START INPUT DATA

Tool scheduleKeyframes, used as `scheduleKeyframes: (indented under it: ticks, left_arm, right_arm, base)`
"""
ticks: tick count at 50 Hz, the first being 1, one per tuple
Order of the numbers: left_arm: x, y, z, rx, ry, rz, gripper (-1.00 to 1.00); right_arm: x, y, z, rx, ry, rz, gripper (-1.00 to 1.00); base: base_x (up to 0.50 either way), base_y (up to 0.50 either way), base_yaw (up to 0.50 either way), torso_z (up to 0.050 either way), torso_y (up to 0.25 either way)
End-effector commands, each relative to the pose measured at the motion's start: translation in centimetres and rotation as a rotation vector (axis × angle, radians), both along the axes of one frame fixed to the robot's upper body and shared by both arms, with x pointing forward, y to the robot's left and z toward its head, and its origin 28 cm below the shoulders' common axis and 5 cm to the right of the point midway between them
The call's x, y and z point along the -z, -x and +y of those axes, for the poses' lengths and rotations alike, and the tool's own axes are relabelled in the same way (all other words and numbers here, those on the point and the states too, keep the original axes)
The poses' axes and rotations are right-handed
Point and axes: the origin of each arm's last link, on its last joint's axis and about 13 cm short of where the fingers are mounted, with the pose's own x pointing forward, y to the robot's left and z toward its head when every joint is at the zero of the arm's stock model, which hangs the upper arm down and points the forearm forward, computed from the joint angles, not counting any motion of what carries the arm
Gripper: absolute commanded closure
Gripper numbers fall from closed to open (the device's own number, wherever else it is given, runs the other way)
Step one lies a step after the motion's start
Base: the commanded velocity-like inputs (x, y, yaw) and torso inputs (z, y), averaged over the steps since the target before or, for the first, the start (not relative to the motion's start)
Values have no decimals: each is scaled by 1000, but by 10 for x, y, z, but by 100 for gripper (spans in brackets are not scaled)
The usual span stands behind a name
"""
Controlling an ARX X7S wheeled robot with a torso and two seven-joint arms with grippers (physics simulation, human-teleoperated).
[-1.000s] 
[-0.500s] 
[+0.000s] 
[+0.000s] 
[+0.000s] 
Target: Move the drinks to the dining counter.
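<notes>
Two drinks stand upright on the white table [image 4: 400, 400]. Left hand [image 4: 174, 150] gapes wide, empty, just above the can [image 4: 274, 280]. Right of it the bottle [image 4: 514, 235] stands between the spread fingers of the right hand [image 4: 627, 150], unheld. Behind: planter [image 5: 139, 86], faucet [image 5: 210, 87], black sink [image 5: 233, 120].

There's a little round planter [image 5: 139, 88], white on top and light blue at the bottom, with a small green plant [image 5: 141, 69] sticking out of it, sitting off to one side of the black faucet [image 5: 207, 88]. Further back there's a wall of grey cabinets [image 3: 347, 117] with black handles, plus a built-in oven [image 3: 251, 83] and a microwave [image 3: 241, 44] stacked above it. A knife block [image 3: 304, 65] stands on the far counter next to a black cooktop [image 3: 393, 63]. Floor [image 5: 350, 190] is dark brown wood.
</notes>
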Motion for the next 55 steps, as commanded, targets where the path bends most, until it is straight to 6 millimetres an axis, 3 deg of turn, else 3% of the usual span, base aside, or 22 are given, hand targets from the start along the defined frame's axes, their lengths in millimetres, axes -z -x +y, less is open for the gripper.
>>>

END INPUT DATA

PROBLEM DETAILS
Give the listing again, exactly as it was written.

SOLUTION TO THE PROBLEM
Tool scheduleKeyframes, used as `scheduleKeyframes: (indented under it: ticks, left_arm, right_arm, base)`
"""
ticks: tick count at 50 Hz, the first being 1, one per tuple
Order of the numbers: left_arm: x, y, z, rx, ry, rz, gripper (-1.00 to 1.00); right_arm: x, y, z, rx, ry, rz, gripper (-1.00 to 1.00); base: base_x (up to 0.50 either way), base_y (up to 0.50 either way), base_yaw (up to 0.50 either way), torso_z (up to 0.050 either way), torso_y (up to 0.25 either way)
End-effector commands, each relative to the pose measured at the motion's start: translation in centimetres and rotation as a rotation vector (axis × angle, radians), both along the axes of one frame fixed to the robot's upper body and shared by both arms, with x pointing forward, y to the robot's left and z toward its head, and its origin 28 cm below the shoulders' common axis and 5 cm to the right of the point midway between them
The call's x, y and z point along the -z, -x and +y of those axes, for the poses' lengths and rotations alike, and the tool's own axes are relabelled in the same way (all other words and numbers here, those on the point and the states too, keep the original axes)
The poses' axes and rotations are right-handed
Point and axes: the origin of each arm's last link, on its last joint's axis and about 13 cm short of where the fingers are mounted, with the pose's own x pointing forward, y to the robot's left and z toward its head when every joint is at the zero of the arm's stock model, which hangs the upper arm down and points the forearm forward, computed from the joint angles, not counting any motion of what carries the arm
Gripper: absolute commanded closure
Gripper numbers fall from closed to open (the device's own number, wherever else it is given, runs the other way)
Step one lies a step after the motion's start
Base: the commanded velocity-like inputs (x, y, yaw) and torso inputs (z, y), averaged over the steps since the target before or, for the first, the start (not relative to the motion's start)
Values have no decimals: each is scaled by 1000, but by 10 for x, y, z, but by 100 for gripper (spans in brackets are not scaled)
The usual span stands behind a name
"""
Controlling an ARX X7S wheeled robot with a torso and two seven-joint arms with grippers (physics simulation, human-teleoperated).
[-1.000s] 
[-0.500s] 
[+0.000s] 
[+0.000s] 
[+0.000s] 
Target: Move the drinks to the dining counter.
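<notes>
Two drinks stand upright on the white table [image 4: 400, 400]. Left hand [image 4: 174, 150] gapes wide, empty, just above the can [image 4: 274, 280]. Right of it the bottle [image 4: 514, 235] stands between the spread fingers of the right hand [image 4: 627, 150], unheld. Behind: planter [image 5: 139, 86], faucet [image 5: 210, 87], black sink [image 5: 233, 120].

There's a little round planter [image 5: 139, 88], white on top and light blue at the bottom, with a small green plant [image 5: 141, 69] sticking out of it, sitting off to one side of the black faucet [image 5: 207, 88]. Further back there's a wall of grey cabinets [image 3: 347, 117] with black handles, plus a built-in oven [image 3: 251, 83] and a microwave [image 3: 241, 44] stacked above it. A knife block [image 3: 304, 65] stands on the far counter next to a black cooktop [image 3: 393, 63]. Floor [image 5: 350, 190] is dark brown wood.
</notes>
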Motion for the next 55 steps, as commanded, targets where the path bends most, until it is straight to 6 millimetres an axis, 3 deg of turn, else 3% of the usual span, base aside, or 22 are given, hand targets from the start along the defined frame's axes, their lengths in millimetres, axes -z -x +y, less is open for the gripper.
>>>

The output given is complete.